Repository Configuration

Configure version control in your workspace source code:
repositories:
  github:
    name: My GitHub Repository
    type: git
    mode: read-write
    config:
      url: https://github.com/YourUser/your-repository.git
      branch: main
      auth:
        user: 'your git user'
        password: '{{secret.gitPassword}}'
Different authentication methods are supported:
  • Username/Password: For basic authentication
  • Personal Access Tokens: For services like GitHub which forbid user password usage from CLI, instead they let you generate a Personal Access Token you will use exactly like a password
  • SSH Keys: For secure key-based authentication, see below example.
You can configure multiple repositories with different access modes:
  • read-write (default): Both push and pull operations
  • read-only: Only pull operations
  • write-only: Only push operations

Sub-directory (dirpath)

By default, workspace files are stored at the root of the Git repository. Use the dirpath option to store them in a sub-directory instead:
repositories:
  github:
    name: My GitHub Repository
    type: git
    mode: read-write
    config:
      url: https://github.com/YourUser/your-repository.git
      branch: main
      dirpath: "workspaces/myapp"
      auth:
        user: 'your git user'
        password: '{{secret.gitPassword}}'
This is useful when a single Git repository hosts multiple workspaces or includes non-workspace files alongside workspace content.

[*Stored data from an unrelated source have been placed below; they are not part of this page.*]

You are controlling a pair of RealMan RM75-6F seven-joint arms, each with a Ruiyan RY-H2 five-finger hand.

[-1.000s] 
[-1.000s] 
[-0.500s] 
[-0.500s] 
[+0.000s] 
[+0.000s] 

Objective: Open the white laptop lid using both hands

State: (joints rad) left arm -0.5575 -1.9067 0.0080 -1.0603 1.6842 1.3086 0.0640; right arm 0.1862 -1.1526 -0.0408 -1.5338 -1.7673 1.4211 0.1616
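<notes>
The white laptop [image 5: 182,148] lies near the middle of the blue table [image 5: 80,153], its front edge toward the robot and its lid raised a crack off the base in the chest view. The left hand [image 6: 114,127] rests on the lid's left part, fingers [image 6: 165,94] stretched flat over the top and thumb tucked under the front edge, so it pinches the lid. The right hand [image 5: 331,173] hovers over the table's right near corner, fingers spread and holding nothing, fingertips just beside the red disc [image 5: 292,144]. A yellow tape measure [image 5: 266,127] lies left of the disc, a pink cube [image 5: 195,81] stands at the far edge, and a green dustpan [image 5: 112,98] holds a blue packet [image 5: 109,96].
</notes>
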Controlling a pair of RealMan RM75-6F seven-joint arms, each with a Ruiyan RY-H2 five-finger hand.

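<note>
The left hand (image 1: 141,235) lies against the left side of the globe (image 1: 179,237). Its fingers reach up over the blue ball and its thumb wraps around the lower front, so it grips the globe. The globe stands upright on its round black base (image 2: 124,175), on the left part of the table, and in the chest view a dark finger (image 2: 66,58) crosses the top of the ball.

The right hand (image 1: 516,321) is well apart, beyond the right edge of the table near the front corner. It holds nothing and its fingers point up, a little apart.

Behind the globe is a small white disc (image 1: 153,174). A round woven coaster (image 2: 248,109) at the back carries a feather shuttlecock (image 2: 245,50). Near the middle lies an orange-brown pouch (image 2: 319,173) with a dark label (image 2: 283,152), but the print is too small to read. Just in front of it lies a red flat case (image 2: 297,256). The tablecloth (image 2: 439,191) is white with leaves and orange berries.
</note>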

Platform-wide Repositories

Administrators can configure shared repositories available to all workspaces through environment variables, without requiring each workspace to configure its own credentials. Each workspace’s files are stored in a sub-directory named after its slug. Platform repositories support two types:
  • git (default): a remote Git repository accessed via HTTPS or SSH
  • filesystem: a local directory on disk, typically embedded in the Docker image.
The filesystem type is reserved for platform repositories configured by administrators. Workspaces cannot configure filesystem-type repositories through the API or workspace settings.
Platform repositories can also configure a custom DIRPATH to store workspace directories under a specific base path within the repository. In that case, each workspace’s files are stored under {dirpath}/{workspaceSlug}. See the self-hosting environment variables documentation for configuration details.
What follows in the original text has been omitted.